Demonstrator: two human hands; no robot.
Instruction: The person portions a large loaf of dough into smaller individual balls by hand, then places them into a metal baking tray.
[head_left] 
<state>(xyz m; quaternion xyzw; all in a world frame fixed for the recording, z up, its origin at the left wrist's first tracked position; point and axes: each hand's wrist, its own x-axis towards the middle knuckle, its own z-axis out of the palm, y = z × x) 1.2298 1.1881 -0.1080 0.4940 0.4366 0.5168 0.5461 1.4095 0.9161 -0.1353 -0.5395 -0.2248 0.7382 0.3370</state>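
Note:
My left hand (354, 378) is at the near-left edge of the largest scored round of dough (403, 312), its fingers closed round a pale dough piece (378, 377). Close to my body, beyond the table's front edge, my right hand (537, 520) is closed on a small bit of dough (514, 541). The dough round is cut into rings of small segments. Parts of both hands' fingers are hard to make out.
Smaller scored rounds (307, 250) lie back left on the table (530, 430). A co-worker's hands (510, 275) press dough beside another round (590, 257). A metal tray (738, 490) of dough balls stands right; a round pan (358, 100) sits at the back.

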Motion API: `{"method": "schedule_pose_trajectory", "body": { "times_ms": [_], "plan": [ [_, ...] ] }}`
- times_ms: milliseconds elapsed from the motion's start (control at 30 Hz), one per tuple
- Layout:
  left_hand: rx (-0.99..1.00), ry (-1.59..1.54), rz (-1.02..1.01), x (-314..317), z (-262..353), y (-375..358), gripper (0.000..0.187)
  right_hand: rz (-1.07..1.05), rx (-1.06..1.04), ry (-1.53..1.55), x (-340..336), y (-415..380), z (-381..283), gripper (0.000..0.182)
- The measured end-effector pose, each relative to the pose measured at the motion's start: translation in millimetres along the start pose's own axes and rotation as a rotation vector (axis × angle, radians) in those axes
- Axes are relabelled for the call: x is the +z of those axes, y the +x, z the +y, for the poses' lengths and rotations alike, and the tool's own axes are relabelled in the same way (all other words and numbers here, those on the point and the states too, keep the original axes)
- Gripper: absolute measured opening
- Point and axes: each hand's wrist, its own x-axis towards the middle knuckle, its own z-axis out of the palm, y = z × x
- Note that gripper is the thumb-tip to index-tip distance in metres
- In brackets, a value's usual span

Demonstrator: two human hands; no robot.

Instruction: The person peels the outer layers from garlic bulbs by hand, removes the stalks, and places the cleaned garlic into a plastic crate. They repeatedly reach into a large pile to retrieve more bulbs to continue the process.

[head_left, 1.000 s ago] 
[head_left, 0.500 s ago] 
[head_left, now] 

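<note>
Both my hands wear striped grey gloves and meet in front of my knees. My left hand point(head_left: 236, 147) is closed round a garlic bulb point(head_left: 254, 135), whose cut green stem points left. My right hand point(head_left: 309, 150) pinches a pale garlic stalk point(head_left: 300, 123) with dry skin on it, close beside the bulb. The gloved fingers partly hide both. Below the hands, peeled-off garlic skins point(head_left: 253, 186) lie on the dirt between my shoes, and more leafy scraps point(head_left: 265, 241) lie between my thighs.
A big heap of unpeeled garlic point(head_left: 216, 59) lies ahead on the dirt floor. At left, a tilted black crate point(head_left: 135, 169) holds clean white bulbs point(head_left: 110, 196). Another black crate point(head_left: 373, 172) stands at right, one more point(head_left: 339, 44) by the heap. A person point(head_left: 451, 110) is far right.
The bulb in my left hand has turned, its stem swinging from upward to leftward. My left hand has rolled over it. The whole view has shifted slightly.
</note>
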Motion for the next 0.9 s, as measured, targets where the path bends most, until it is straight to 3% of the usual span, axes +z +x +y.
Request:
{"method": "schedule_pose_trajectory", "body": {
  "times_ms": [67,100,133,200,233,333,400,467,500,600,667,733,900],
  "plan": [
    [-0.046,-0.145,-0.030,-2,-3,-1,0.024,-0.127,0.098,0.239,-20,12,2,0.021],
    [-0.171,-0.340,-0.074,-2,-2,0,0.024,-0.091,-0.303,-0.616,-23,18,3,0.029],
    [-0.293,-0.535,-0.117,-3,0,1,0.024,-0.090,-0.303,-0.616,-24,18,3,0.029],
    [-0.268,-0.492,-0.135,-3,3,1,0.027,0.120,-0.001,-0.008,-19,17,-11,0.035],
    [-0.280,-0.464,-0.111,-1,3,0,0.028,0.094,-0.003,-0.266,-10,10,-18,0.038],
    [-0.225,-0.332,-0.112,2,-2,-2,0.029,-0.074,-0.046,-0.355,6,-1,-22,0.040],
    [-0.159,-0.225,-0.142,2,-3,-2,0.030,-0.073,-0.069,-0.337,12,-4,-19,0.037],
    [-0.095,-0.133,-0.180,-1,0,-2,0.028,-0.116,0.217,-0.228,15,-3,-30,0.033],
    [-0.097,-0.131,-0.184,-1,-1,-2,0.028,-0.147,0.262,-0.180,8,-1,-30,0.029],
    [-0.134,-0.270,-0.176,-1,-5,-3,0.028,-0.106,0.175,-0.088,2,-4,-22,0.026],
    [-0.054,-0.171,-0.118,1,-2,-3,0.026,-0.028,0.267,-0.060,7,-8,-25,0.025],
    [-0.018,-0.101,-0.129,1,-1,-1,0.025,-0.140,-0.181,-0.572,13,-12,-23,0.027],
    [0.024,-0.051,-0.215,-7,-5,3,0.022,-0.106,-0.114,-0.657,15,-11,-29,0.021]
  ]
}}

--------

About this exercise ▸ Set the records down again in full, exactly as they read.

Response to the task ▸
Demonstrator: two human hands; no robot.
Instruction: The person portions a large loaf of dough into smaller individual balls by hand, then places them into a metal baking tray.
[head_left] 
<state>(xyz m; quaternion xyzw; all in a world frame fixed for the recording, z up, its origin at the left wrist's first tracked position; point and axes: each hand's wrist, its own x-axis towards the middle knuckle, its own z-axis out of the palm, y = z × x) 1.2298 1.1881 -0.1080 0.4940 0.4366 0.5168 0.5461 1.4095 0.9161 -0.1353 -0.5395 -0.2248 0.7382 0.3370</state>
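Note:
My left hand (354, 378) is at the near-left edge of the largest scored round of dough (403, 312), its fingers closed round a pale dough piece (378, 377). Close to my body, beyond the table's front edge, my right hand (537, 520) is closed on a small bit of dough (514, 541). The dough round is cut into rings of small segments. Parts of both hands' fingers are hard to make out.
Smaller scored rounds (307, 250) lie back left on the table (530, 430). A co-worker's hands (510, 275) press dough beside another round (590, 257). A metal tray (738, 490) of dough balls stands right; a round pan (358, 100) sits at the back.
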
Motion API: `{"method": "schedule_pose_trajectory", "body": { "times_ms": [_], "plan": [ [_, ...] ] }}`
- times_ms: milliseconds elapsed from the motion's start (control at 30 Hz), one per tuple
- Layout:
  left_hand: rx (-0.99..1.00), ry (-1.59..1.54), rz (-1.02..1.01), x (-314..317), z (-262..353), y (-375..358), gripper (0.000..0.187)
  right_hand: rz (-1.07..1.05), rx (-1.06..1.04), ry (-1.53..1.55), x (-340..336), y (-415..380), z (-381..283), gripper (0.000..0.182)
- The measured end-effector pose, each relative to the pose measured at the motion's start: translation in millimetres along the start pose's own axes and rotation as a rotation vector (axis × angle, radians) in those axes
- Axes are relabelled for the call: x is the +z of those axes, y the +x, z the +y, for the poses' lengths and rotations alike, and the tool's own axes are relabelled in the same way (all other words and numbers here, those on the point and the states too, keep the original axes)
- Gripper: absolute measured opening
- Point and axes: each hand's wrist, its own x-axis towards the middle knuckle, its own z-axis out of the palm, y = z × x
- Note that gripper is the thumb-tip to index-tip distance in metres
- In brackets, a value's usual span

Demonstrator: two human hands; no robot.

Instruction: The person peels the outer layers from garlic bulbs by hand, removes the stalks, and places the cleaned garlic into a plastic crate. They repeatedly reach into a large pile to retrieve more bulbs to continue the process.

[head_left, 1.000 s ago] 
[head_left, 0.500 s ago] 
[head_left, now] 

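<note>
Both my hands wear striped grey gloves and meet in front of my knees. My left hand point(head_left: 236, 147) is closed round a garlic bulb point(head_left: 254, 135), whose cut green stem points left. My right hand point(head_left: 309, 150) pinches a pale garlic stalk point(head_left: 300, 123) with dry skin on it, close beside the bulb. The gloved fingers partly hide both. Below the hands, peeled-off garlic skins point(head_left: 253, 186) lie on the dirt between my shoes, and more leafy scraps point(head_left: 265, 241) lie between my thighs.
A big heap of unpeeled garlic point(head_left: 216, 59) lies ahead on the dirt floor. At left, a tilted black crate point(head_left: 135, 169) holds clean white bulbs point(head_left: 110, 196). Another black crate point(head_left: 373, 172) stands at right, one more point(head_left: 339, 44) by the heap. A person point(head_left: 451, 110) is far right.
The bulb in my left hand has turned, its stem swinging from upward to leftward. My left hand has rolled over it. The whole view has shifted slightly.
</note>
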Motion for the next 0.9 s, as measured, targets where the path bends most, until it is straight to 3% of the usual span, axes +z +x +y.
Request:
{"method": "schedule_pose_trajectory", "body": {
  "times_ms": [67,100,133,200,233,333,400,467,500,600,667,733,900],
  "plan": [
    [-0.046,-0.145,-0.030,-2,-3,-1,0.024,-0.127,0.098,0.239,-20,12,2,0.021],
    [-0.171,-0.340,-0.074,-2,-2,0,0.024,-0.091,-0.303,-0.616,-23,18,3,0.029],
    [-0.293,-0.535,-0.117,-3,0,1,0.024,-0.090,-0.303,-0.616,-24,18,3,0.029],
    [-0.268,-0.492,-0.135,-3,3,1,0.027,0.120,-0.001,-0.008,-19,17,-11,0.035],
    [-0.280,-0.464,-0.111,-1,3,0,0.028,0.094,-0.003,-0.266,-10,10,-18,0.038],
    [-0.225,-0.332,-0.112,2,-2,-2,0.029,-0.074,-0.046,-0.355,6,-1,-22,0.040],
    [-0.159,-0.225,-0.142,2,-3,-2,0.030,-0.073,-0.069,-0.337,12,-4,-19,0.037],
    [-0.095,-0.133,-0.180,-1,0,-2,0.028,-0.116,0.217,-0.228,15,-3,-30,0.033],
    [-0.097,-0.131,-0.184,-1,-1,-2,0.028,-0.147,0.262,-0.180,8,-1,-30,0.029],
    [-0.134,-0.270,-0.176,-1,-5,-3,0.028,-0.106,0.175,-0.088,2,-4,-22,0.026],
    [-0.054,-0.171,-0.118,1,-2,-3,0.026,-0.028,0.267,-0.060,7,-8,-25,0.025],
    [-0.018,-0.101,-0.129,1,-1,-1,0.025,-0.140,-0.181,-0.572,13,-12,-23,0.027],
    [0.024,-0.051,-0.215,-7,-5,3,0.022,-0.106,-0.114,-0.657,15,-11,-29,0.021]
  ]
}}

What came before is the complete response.